I was living in a Troubles-torn Northern Ireland at the time, dodging rubber bullets and gulping down tear gas (really!) as a primary-five schoolboy (I guess that's third grade in the US?), and I sent off a poem to a weekly comic book.

It must have been the Beano, or some other British comic like that. They had a readers' page, and you got £5 if they published your work.

I don't know now if it was seeing my work in print or the five pounds that was my incentive to send the poem off, let alone write one, but print it they did! I was so excited!

The poem was called “If You Go To Space.” (I still remember it now in all its "glory," and I do wonder if the Beano was scraping the barrel for things to print that week...)  

Then, when we were living in Stuttgart, Germany, and I was in the sixth grade, I wrote a 34-page opus called “Adventure In Disneyland.” It's strange that I recall how many pages it was rather than what it was about.

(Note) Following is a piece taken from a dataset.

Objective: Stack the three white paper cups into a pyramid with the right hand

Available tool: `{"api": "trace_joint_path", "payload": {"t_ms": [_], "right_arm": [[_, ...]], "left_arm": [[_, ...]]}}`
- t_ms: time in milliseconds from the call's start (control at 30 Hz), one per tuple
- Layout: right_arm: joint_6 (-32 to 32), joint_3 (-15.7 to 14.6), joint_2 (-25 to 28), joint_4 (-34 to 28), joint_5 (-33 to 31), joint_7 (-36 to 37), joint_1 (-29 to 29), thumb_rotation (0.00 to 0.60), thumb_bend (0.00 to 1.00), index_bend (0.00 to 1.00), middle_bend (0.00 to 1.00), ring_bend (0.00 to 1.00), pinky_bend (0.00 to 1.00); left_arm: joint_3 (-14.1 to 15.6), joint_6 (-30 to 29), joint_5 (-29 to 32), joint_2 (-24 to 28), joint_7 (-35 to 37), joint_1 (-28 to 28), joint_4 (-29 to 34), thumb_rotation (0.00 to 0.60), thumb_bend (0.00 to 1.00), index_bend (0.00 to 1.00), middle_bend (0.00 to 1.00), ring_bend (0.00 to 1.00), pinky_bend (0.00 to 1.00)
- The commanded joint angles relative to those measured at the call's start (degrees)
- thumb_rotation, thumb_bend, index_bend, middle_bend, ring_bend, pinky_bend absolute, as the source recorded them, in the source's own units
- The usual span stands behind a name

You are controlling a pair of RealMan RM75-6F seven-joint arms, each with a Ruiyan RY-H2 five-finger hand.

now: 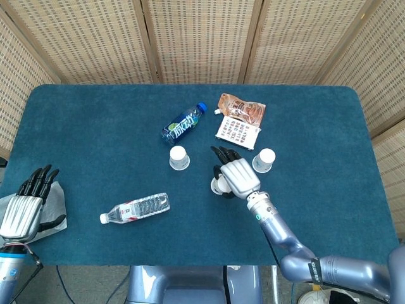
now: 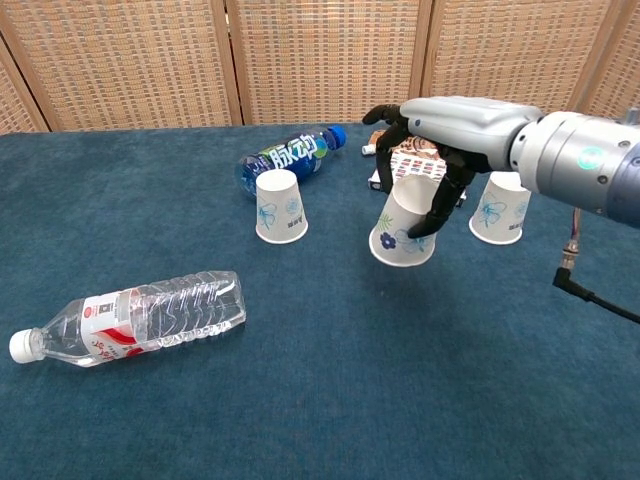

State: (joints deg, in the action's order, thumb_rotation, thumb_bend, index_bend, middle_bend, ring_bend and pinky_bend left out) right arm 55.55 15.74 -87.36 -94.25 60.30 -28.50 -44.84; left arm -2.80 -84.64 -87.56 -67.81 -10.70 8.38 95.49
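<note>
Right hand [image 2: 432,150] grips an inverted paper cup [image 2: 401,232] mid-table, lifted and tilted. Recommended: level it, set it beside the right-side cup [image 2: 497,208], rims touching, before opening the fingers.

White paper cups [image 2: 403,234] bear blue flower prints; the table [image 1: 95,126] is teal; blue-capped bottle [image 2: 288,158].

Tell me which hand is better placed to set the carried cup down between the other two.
Right. The right hand already grips the cup, tilted between the two upside-down cups. The left hand holds nothing and lies on a white cloth at the table's near-left edge, far away.
</note>
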Motion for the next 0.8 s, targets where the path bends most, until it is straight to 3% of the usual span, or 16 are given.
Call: {"api": "trace_joint_path", "payload": {"t_ms": [33,300,800], "right_arm": [[-1.18,1.14,-0.18,1.7,-2.47,-0.54,-1.55,0.6,0.17,0.59,0.1,0.0,0.18],[-4.9,3.41,-2.44,12.17,-6.98,2.45,-5.45,0.6,0.17,0.59,0.1,0.0,0.17],[-9.06,2.73,-4.7,23.74,-7.33,8.07,-8.31,0.6,0.17,0.59,0.09,0.0,0.16]], "left_arm": [[-0.02,-0.15,-0.03,-0.01,-0.12,-0.05,-0.01,0.6,0.11,0.03,0.0,0.0,0.16],[-0.31,-0.37,0.39,0.03,-0.32,-0.1,-0.03,0.6,0.11,0.03,0.0,0.0,0.16],[-0.53,0.01,0.92,-0.63,-1.61,0.23,-0.37,0.6,0.11,0.03,0.0,0.0,0.16]]}}
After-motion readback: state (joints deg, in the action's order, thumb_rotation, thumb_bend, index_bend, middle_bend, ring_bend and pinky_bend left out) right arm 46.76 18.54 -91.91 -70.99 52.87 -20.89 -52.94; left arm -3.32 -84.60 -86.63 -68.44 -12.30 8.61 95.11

My teacher was so impressed I had to go to all the other sixth grade classes and read it out.

God only knows what the other sixth graders thought of me. But I never got beaten up on the playground, thankfully.

SADYE: What has been the most surprising, rewarding, and challenging parts of your writing career?

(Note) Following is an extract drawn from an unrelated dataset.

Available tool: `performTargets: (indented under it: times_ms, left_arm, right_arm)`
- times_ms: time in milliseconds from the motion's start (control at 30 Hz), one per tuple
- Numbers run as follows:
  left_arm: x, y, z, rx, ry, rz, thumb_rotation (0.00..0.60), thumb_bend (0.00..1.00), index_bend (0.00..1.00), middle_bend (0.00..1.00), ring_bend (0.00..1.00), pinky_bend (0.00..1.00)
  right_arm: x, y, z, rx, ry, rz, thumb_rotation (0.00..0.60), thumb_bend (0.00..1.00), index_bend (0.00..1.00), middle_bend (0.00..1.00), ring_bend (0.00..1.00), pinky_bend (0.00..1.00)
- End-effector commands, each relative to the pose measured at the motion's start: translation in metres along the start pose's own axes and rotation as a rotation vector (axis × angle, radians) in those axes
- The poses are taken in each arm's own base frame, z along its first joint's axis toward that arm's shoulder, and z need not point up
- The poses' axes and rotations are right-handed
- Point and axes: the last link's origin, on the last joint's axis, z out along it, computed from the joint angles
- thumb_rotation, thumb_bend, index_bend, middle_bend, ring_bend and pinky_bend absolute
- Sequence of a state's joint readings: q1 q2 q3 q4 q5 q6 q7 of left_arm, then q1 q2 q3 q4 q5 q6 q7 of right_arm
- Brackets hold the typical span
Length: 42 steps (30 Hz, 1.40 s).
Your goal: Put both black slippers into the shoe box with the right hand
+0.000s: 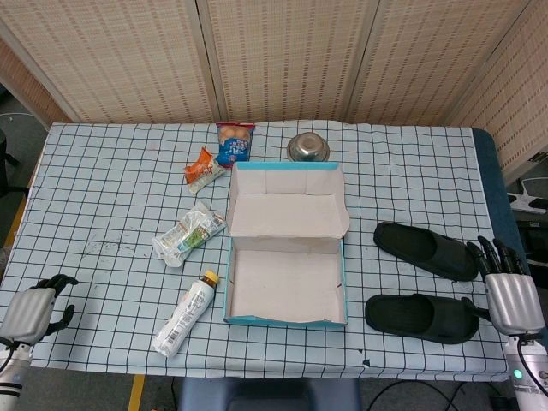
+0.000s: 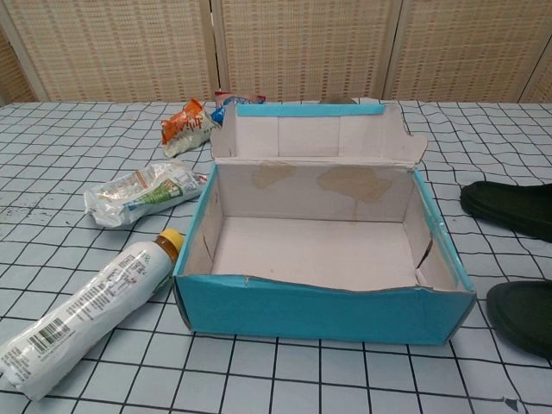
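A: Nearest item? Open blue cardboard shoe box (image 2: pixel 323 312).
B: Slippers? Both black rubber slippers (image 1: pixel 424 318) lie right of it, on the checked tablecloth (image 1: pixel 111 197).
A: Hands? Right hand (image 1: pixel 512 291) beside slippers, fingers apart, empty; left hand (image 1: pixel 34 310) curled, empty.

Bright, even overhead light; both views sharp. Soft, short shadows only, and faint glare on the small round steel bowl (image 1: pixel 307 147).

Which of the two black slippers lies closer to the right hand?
The near slipper, at the table's front edge. Its end almost reaches the right hand, whereas the far slipper lies further back, beside the box.
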State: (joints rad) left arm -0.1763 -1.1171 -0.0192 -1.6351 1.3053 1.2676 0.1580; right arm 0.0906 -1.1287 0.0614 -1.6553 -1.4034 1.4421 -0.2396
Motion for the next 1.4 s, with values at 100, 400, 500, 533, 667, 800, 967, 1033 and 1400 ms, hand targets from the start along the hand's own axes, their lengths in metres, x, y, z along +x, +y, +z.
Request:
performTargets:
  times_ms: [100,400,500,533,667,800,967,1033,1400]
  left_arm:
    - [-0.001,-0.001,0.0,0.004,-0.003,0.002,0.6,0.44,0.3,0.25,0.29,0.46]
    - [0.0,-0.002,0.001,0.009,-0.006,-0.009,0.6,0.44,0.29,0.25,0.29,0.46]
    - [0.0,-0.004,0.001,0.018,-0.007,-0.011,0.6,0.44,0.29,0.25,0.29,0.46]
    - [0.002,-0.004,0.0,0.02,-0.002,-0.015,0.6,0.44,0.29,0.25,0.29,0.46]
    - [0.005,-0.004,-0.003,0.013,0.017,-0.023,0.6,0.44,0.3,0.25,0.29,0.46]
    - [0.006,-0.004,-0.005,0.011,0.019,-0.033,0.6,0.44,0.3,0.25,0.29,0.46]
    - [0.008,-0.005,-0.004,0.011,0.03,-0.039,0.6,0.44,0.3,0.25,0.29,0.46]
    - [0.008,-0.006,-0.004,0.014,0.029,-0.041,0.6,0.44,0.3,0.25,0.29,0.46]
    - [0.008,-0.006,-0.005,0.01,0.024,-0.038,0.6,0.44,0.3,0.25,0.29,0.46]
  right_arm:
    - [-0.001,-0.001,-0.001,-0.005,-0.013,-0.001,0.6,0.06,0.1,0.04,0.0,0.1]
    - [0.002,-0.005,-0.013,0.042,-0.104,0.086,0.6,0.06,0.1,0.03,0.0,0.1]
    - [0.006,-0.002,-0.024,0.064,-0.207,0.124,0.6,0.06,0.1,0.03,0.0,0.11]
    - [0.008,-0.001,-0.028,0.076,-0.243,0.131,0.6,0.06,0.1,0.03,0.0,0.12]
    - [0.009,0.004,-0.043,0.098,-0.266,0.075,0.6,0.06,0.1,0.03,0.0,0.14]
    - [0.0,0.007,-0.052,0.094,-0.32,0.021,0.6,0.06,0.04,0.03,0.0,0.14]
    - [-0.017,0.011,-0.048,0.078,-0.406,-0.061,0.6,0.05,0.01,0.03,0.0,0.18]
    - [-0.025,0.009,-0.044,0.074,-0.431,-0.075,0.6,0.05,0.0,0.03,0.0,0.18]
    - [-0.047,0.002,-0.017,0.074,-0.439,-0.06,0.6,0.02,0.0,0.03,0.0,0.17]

GERALD: There's been nothing really challenging, and for that I'm grateful. So I'll talk about the most surprising and rewarding thing that's happened to me.

Back when my first book, An Embarrassment of Riches, came out, I was working as a waiter at the famous stand up club, the Comedy Cellar/Olive Tree Cafe in New York.

I had the launch party at their sister location around the corner, the Village Underground/Fat Black Pussycat.

Everyone from the Comedy Cellar — and I'm including the comedians here — was so supportive to me. It was a blast and a huge success.

And then, months later, I was working “on the floor” in my name tag and apron, and had just finished taking an order for a Mideastern combination platter from table 32, when who walked in but the comedian Colin Quinn, he of SNL, Trainwreck, and numerous one-man-Broadway-shows fame (and an author now in his own right).

I had heard somewhere that he was reading my book. When and how and why he got it, I don't know.

He stopped dead in his tracks when he saw me, and seemed to be struggling for something to say.

I was frozen with horror. Was my book really so awful?

He grabbed my arm, then dragged me through the cafe to the back, where the owner happened to be sitting.

“Do you know,” he said to Noam (the owner), “that your waiter has written a masterpiece?” I was as shocked as Noam.

And since then, Colin Quinn has been a staunch supporter of my career.

He's gladly helped me with all the readings at the launches for my other books, and always says in interviews that An Embarrassment of Riches is his second-favorite book ever (Confederacy of Dunces is his first), and that I'm his favorite “new” author.

It was indeed a welcome surprise, and his support and love of my work makes all the hours huddling over the keyboard worth it. Sometimes I still can't believe it.

A close second would be the agent who is pushing to get my books made into a TV series for a premium streaming service like Netflix or Amazon.

Who knows if this will happen, but even to be considered is a welcome surprise that I'm very grateful for.  

SADYE: What has been the most touching or memorable piece of reader feedback you’ve received?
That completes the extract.